**WHAT TO PRODUCE**: Hunt for the word "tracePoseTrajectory" across the entries below, copying each line that holds it.

**** PROVIDED MATERIAL ****

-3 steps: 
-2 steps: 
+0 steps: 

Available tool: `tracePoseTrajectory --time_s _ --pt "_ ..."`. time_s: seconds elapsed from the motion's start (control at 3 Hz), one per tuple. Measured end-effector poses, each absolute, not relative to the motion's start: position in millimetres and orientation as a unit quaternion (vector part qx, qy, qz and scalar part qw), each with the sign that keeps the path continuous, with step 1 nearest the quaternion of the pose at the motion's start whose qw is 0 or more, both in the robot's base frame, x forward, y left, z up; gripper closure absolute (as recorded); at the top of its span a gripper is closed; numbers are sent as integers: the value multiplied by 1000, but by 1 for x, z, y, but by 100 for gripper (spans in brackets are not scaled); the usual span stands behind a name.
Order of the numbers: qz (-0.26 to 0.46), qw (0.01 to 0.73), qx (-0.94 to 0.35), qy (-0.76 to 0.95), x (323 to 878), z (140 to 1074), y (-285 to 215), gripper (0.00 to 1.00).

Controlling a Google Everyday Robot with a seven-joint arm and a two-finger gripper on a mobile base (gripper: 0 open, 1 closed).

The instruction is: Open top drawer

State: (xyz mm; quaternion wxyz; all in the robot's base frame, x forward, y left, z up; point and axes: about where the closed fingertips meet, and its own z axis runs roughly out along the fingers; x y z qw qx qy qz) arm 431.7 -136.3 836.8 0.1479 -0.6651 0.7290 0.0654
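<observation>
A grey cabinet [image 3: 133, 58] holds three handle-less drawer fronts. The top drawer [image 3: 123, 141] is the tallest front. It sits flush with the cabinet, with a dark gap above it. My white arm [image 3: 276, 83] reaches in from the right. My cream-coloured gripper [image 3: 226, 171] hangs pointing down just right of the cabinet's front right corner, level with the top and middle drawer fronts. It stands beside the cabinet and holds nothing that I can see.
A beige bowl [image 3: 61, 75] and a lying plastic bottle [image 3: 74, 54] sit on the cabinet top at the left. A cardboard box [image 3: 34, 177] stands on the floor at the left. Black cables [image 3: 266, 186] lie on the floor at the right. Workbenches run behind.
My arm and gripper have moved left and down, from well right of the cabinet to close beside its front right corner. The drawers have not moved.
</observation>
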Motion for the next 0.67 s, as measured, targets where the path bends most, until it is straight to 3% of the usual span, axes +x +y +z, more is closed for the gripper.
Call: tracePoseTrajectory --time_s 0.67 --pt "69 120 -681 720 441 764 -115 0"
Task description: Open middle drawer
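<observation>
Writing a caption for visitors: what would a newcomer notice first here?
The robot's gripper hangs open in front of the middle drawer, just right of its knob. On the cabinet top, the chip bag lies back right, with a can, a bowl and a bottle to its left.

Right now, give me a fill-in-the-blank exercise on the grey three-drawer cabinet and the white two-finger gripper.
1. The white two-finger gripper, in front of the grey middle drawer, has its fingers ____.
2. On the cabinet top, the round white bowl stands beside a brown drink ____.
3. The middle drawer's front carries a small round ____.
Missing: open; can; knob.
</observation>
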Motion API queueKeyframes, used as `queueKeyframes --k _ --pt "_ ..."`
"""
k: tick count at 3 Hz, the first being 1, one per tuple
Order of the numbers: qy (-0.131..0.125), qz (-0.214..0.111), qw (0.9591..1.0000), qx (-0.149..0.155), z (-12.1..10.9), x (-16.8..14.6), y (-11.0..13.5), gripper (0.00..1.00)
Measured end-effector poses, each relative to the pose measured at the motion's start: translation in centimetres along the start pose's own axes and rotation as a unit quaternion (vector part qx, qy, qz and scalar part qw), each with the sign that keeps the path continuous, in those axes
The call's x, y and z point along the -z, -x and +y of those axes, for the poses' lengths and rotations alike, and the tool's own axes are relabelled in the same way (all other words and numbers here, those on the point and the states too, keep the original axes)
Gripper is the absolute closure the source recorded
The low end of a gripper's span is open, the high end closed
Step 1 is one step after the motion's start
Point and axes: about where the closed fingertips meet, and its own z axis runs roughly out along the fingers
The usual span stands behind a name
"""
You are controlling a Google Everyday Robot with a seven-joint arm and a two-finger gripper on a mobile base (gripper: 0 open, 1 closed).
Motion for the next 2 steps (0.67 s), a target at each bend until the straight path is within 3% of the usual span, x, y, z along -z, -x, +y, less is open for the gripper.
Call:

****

**REPLY**:
Available tool: `tracePoseTrajectory --time_s _ --pt "_ ..."`. time_s: seconds elapsed from the motion's start (control at 3 Hz), one per tuple. Measured end-effector poses, each absolute, not relative to the motion's start: position in millimetres and orientation as a unit quaternion (vector part qx, qy, qz and scalar part qw), each with the sign that keeps the path continuous, with step 1 nearest the quaternion of the pose at the motion's start whose qw is 0 or more, both in the robot's base frame, x forward, y left, z up; gripper closure absolute (as recorded); at the top of its span a gripper is closed; numbers are sent as integers: the value multiplied by 1000, but by 1 for x, z, y, but by 100 for gripper (spans in brackets are not scaled); the usual span stands behind a name.
Call: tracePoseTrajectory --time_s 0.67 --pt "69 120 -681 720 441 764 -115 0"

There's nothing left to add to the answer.